Patchwork [1,of,2,"V3] compression: introduce an official `zstd-revlog` requirement

login
register
mail settings
Submitter Pierre-Yves David
Date April 9, 2019, 10:06 a.m.
Message ID <8ce788576265eb8b84cb.1554804360@nodosa.octopoid.net>
Download mbox | patch
Permalink /patch/39546/
State New
Headers show

Comments

Pierre-Yves David - April 9, 2019, 10:06 a.m.
# HG changeset patch
# User Pierre-Yves David <pierre-yves.david@octobus.net>
# Date 1553707623 -3600
#      Wed Mar 27 18:27:03 2019 +0100
# Node ID 8ce788576265eb8b84cb697ea2e09b2246fb7b81
# Parent  456c37433c433ee59d321315da24eb944e495f08
# EXP-Topic zstd-revlog
# Available At https://bitbucket.org/octobus/mercurial-devel/
#              hg pull https://bitbucket.org/octobus/mercurial-devel/ -r 8ce788576265
compression: introduce an official `zstd-revlog` requirement

This requirement supersedes `exp-compression-zstd`. However, we keep support for
the old requirement.

Strictly speaking, we do not need to add a new requirement, there are no logic
change making "new" repo incompatible with mercurial client using a version
that support `exp-compression-zstd`.

The choice to introduce a new requirement is motivated by the following:

* The previous requirement was explicitly "experimental". Using it by default
  could confuse users.

* adding support for a hypothetical third compression engine will requires new
  code, and will comes with its own requirement tool.

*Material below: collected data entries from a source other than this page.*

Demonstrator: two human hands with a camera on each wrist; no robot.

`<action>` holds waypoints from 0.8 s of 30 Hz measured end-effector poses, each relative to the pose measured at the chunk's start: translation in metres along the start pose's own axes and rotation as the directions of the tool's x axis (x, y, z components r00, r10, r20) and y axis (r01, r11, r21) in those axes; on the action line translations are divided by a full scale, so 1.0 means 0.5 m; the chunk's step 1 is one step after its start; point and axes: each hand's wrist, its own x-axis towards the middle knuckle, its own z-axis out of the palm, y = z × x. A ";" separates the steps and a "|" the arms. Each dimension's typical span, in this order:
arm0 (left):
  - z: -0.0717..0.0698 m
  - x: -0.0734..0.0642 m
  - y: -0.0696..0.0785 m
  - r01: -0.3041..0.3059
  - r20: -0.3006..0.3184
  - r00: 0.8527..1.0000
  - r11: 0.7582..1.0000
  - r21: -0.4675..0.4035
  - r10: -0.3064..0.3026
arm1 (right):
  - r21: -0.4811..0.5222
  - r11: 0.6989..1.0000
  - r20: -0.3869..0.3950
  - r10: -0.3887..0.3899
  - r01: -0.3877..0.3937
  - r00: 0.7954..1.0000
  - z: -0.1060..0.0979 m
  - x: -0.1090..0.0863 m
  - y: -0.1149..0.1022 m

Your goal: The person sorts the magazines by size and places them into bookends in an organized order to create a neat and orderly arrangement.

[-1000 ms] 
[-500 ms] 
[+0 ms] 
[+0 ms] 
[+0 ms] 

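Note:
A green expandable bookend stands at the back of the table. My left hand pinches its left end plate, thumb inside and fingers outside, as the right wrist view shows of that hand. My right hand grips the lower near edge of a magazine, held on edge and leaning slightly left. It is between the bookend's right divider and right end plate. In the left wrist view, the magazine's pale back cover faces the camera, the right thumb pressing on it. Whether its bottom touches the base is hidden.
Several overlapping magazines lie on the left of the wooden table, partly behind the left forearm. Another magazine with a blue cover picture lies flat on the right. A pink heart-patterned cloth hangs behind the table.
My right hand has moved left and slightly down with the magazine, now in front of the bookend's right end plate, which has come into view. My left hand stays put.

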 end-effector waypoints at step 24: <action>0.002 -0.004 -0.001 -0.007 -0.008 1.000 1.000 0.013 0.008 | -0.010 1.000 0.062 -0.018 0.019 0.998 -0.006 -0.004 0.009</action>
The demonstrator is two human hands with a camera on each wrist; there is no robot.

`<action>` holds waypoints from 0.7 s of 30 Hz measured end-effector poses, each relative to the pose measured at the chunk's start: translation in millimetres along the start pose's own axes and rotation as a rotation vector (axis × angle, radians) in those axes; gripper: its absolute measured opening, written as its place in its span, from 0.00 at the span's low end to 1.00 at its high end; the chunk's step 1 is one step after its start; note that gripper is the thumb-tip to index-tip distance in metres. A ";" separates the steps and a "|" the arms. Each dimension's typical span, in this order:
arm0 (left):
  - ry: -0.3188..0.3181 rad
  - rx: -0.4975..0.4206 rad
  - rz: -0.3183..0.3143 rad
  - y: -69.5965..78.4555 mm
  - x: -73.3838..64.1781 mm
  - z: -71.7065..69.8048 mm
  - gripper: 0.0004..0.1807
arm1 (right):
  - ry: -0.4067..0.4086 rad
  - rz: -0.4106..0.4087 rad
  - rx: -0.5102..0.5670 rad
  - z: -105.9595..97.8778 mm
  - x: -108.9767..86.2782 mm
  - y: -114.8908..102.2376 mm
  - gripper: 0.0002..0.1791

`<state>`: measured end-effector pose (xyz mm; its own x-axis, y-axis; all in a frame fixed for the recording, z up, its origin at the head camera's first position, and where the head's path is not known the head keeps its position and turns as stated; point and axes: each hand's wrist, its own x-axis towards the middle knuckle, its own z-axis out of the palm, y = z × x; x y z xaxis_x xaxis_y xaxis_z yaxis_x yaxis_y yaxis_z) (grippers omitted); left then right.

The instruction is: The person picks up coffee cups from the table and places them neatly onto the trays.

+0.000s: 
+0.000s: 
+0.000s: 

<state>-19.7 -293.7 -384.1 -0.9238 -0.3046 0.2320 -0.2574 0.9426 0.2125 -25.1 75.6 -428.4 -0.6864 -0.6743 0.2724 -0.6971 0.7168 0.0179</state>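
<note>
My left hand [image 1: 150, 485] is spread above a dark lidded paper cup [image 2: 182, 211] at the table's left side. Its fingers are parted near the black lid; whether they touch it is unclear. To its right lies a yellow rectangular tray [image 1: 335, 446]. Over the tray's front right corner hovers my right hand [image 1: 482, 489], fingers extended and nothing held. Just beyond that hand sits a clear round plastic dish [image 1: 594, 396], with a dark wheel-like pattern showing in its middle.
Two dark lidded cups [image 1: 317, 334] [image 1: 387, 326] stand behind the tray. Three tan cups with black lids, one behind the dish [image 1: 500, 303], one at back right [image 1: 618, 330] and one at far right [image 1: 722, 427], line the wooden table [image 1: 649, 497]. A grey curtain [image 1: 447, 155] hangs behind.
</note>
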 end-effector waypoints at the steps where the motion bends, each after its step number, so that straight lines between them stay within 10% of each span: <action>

* We won't use it as the default for a while since I do not think we support
  zstd on all platform. I can imagine we'll gain another (unrelated but on my
  default) requirement by the time we turn this zstd by default.
Augie Fackler - April 15, 2019, 2:34 p.m.
Greg: ping on these? I'm aware you had some unease on this topic, and
I'd like to figure out if we should ship this. Thanks!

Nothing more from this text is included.